* _What to produce_: Omit any picture, and return the remaining data exactly as written.

* _Source data_:
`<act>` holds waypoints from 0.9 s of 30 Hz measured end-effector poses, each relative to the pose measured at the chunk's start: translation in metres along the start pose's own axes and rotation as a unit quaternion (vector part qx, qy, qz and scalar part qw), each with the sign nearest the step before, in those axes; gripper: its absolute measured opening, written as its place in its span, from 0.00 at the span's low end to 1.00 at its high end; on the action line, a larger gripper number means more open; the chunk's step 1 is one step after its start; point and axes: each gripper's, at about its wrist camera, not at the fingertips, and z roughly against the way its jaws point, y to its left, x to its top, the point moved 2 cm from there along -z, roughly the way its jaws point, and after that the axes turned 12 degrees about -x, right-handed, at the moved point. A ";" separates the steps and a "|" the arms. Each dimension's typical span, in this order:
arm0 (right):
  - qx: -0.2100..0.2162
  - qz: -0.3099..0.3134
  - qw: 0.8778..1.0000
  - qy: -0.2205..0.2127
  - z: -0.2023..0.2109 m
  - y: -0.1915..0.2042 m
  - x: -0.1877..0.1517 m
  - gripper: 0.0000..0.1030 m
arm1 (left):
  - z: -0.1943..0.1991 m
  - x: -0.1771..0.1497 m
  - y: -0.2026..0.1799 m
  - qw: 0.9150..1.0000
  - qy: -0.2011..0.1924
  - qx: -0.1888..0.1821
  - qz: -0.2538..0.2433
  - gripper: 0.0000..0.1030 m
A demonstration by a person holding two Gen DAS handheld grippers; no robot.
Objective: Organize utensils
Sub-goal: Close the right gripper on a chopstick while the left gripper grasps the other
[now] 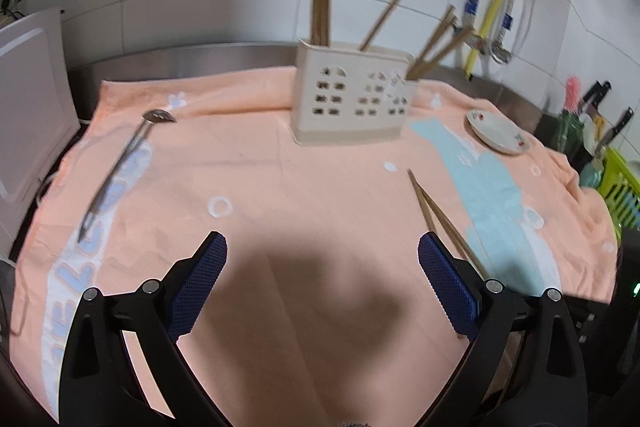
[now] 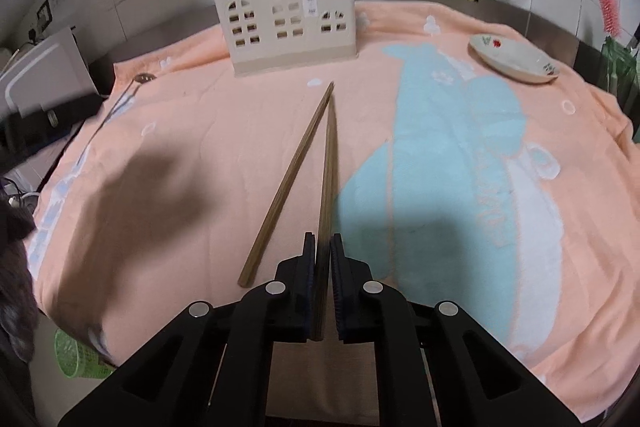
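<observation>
In the right wrist view my right gripper (image 2: 323, 237) is shut on the near end of one wooden chopstick (image 2: 330, 155), which points toward the cream utensil holder (image 2: 288, 23). A second chopstick (image 2: 288, 183) lies loose on the peach towel (image 2: 200, 147), its far tip meeting the held one. The holder has several chopsticks standing in it. A metal slotted spoon (image 2: 124, 99) lies at the towel's left. In the left wrist view my left gripper (image 1: 322, 241) hangs open over bare towel. The spoon (image 1: 120, 163) lies to its left, the chopstick pair (image 1: 440, 215) by its right finger, and the holder (image 1: 352, 95) ahead.
A small white plate (image 1: 496, 133) (image 2: 512, 61) sits on the towel's right side. A white cutting board (image 1: 28, 107) leans at the left. Knives and a green basket (image 1: 616, 187) stand past the right edge. Tiled wall and pipes rise behind the holder.
</observation>
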 end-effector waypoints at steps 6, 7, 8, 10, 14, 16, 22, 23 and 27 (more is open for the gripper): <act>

* _Solution for this task_:
`<act>` holds waypoints from 0.9 s of 30 Hz measured end-effector poses, each relative to the pose measured at the chunk's start: translation in metres along the start pose's own axes and rotation as a unit quaternion (vector part qx, qy, qz and scalar part qw), each with the sign nearest the step before, in those axes; gripper: its absolute measured opening, written as its place in its span, from 0.00 at the span's low end to 1.00 at its high end; on the action line, a larger gripper number means more open; the chunk's step 1 is one step after its start; point and axes: each gripper's, at about its wrist camera, not at the fingertips, and z roughly against the way its jaws point, y to its left, x to its top, the point moved 2 cm from there along -z, roughly the way its jaws point, and after that the axes turned 12 degrees about -x, right-handed, at the moved point. A ";" separates the steps and a "|" the arms. Each dimension's typical span, in this order:
arm0 (right):
  - qx: -0.2100..0.2162
  - qz: -0.3099..0.3134
  - qw: 0.8778..1.0000
  - qy: -0.2205..0.2127
  - z: -0.2023..0.2109 m
  - y: -0.1915..0.2042 m
  - x: -0.1877..0.1517 m
  - gripper: 0.0000..0.1030 m
arm1 (left):
  - z: -0.1943..0.1991 m
  - x: -0.1771..0.1497 m
  - y: -0.2026..0.1799 m
  - qw: 0.9150..1.0000
  - qy: -0.2011..0.1924
  - qx: -0.1888..0.1821
  - qz: -0.2538..0.2433
  - gripper: 0.0000..0.1030 m
A demonstration by a person holding two Gen DAS handheld grippers; no robot.
Objective: Organize utensils
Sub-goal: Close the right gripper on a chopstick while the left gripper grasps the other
[now] 
[now] 
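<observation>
In the right wrist view my right gripper (image 2: 323, 237) is shut on the near end of one wooden chopstick (image 2: 330, 155), which points toward the cream utensil holder (image 2: 288, 23). A second chopstick (image 2: 288, 183) lies loose on the peach towel (image 2: 200, 147), its far tip meeting the held one. The holder has several chopsticks standing in it. A metal slotted spoon (image 2: 124, 99) lies at the towel's left. In the left wrist view my left gripper (image 1: 322, 241) hangs open over bare towel. The spoon (image 1: 120, 163) lies to its left, the chopstick pair (image 1: 440, 215) by its right finger, and the holder (image 1: 352, 95) ahead.
A small white plate (image 1: 496, 133) (image 2: 512, 61) sits on the towel's right side. A white cutting board (image 1: 28, 107) leans at the left. Knives and a green basket (image 1: 616, 187) stand past the right edge. Tiled wall and pipes rise behind the holder.
</observation>
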 end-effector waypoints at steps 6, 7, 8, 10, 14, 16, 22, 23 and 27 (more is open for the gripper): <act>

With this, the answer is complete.